What this task involves.
Copy out all lines of the records in which the word "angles" appears.

Data records:
-=-=-

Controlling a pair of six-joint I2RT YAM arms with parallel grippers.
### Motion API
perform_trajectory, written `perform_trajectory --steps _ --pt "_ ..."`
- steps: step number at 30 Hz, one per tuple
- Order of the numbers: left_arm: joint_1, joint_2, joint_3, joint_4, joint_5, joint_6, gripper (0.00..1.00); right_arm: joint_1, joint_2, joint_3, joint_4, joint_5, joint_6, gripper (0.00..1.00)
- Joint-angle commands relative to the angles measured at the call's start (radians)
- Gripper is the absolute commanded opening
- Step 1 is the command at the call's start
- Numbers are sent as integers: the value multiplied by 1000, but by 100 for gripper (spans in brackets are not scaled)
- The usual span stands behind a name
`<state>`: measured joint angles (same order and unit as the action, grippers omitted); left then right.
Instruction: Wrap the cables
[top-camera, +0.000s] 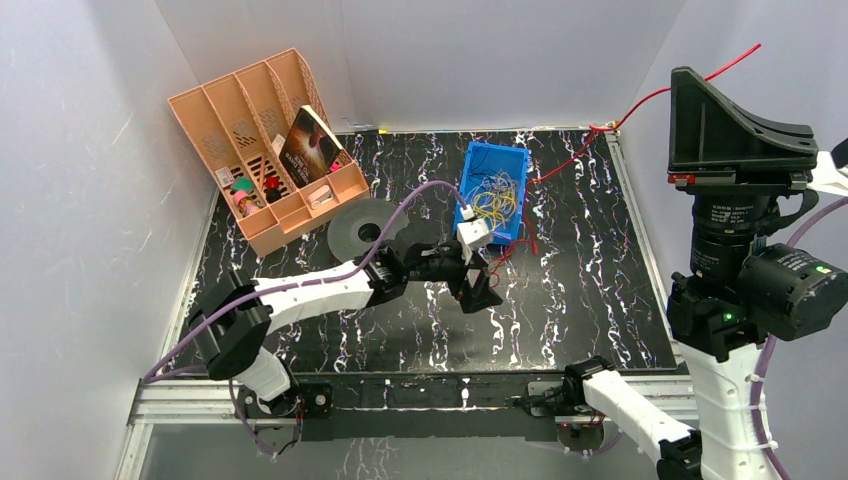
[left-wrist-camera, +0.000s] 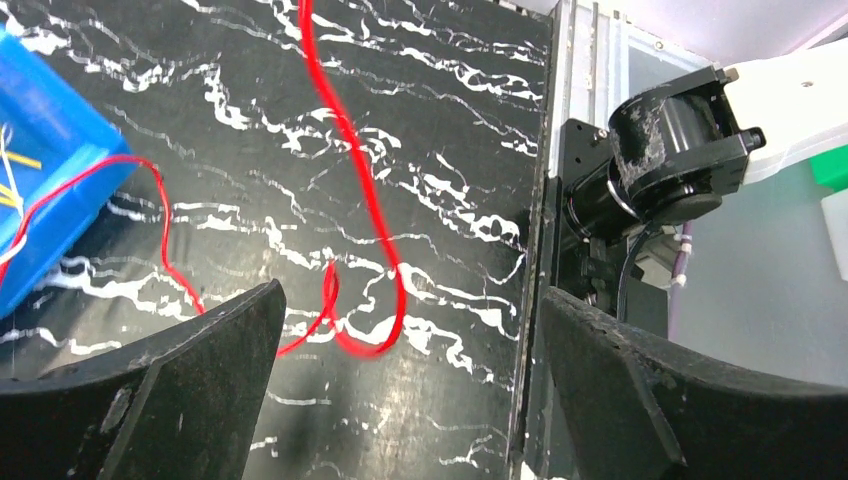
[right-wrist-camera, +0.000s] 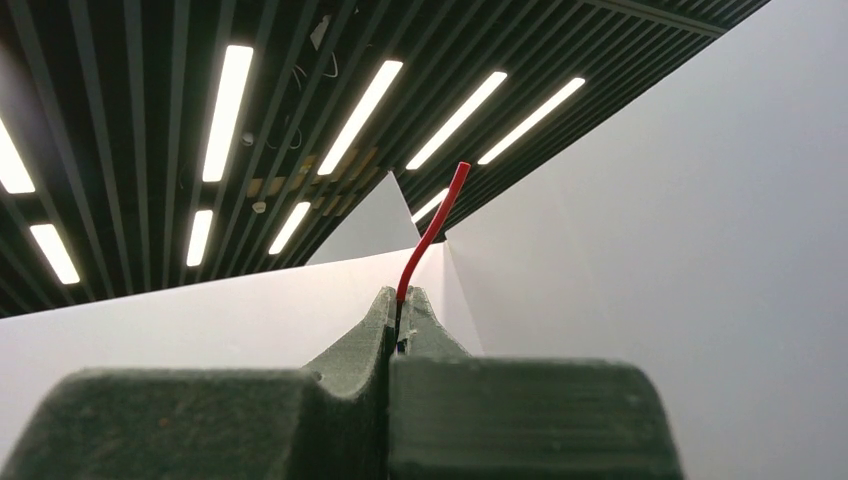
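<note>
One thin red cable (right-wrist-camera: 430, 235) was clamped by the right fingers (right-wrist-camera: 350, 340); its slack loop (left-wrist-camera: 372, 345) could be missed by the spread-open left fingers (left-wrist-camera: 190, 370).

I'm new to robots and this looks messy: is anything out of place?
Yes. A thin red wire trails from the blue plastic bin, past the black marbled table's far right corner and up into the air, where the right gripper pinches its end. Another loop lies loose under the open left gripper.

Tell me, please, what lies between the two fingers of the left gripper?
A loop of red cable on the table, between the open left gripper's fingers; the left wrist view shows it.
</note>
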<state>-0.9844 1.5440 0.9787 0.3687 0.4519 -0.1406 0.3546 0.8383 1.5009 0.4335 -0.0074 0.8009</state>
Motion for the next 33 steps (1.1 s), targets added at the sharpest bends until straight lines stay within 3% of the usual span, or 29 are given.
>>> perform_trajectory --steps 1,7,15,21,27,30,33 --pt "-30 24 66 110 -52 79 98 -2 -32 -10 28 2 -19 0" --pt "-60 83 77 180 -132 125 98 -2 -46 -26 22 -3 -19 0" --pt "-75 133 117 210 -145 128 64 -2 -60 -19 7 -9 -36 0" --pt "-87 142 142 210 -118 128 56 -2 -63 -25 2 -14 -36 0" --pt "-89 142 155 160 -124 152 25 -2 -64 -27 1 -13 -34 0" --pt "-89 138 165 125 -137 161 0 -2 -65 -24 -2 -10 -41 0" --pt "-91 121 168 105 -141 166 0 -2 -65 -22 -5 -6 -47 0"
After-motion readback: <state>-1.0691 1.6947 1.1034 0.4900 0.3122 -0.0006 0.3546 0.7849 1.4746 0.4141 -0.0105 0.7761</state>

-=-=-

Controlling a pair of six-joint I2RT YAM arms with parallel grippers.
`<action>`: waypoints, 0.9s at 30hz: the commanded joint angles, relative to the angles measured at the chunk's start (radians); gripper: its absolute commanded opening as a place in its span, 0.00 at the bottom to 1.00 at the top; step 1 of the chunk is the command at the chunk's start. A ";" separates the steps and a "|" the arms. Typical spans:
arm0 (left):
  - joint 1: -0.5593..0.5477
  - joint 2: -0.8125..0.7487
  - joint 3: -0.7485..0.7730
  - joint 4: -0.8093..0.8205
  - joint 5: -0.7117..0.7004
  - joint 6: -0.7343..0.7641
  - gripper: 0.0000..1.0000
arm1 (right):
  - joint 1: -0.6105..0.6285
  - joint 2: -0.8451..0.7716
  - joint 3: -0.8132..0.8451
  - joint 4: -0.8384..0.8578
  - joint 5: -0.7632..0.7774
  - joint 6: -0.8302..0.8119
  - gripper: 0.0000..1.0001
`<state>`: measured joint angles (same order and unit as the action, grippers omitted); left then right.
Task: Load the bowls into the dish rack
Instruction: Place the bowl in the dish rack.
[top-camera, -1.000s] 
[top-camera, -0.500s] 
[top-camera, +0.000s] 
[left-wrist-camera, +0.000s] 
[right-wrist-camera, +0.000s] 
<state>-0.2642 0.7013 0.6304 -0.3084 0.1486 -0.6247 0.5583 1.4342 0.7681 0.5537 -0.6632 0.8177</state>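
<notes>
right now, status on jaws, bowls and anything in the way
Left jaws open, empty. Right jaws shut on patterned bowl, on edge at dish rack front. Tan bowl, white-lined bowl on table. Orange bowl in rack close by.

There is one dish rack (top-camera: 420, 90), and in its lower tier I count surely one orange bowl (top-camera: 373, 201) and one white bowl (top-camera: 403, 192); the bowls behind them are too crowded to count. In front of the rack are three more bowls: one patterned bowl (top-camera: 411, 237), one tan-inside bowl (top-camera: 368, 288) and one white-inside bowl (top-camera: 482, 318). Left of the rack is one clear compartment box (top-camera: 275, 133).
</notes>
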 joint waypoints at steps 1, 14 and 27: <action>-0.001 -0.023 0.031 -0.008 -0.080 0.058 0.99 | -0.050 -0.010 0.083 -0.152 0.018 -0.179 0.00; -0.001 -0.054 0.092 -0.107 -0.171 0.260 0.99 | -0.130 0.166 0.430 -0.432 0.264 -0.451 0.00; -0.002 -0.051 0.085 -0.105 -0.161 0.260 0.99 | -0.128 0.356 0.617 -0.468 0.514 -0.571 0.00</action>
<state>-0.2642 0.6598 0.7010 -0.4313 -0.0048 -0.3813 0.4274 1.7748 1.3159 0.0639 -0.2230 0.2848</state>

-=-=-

Response to this exercise.
- Joint-angle commands relative to the angles measured at the call's start (radians)
`<state>`: measured joint angles (same order and unit as the action, grippers omitted); left then right.
`<action>`: waypoints, 0.9s at 30hz: the commanded joint angles, relative to the angles measured at the chunk's start (radians); gripper: its absolute commanded opening as a place in its span, 0.00 at the bottom to 1.00 at the top; step 1 of the chunk is the command at the chunk's start. A ";" separates the steps and a "|" the arms. Typical spans:
`<state>`: measured joint angles (same order and unit as the action, grippers omitted); left then right.

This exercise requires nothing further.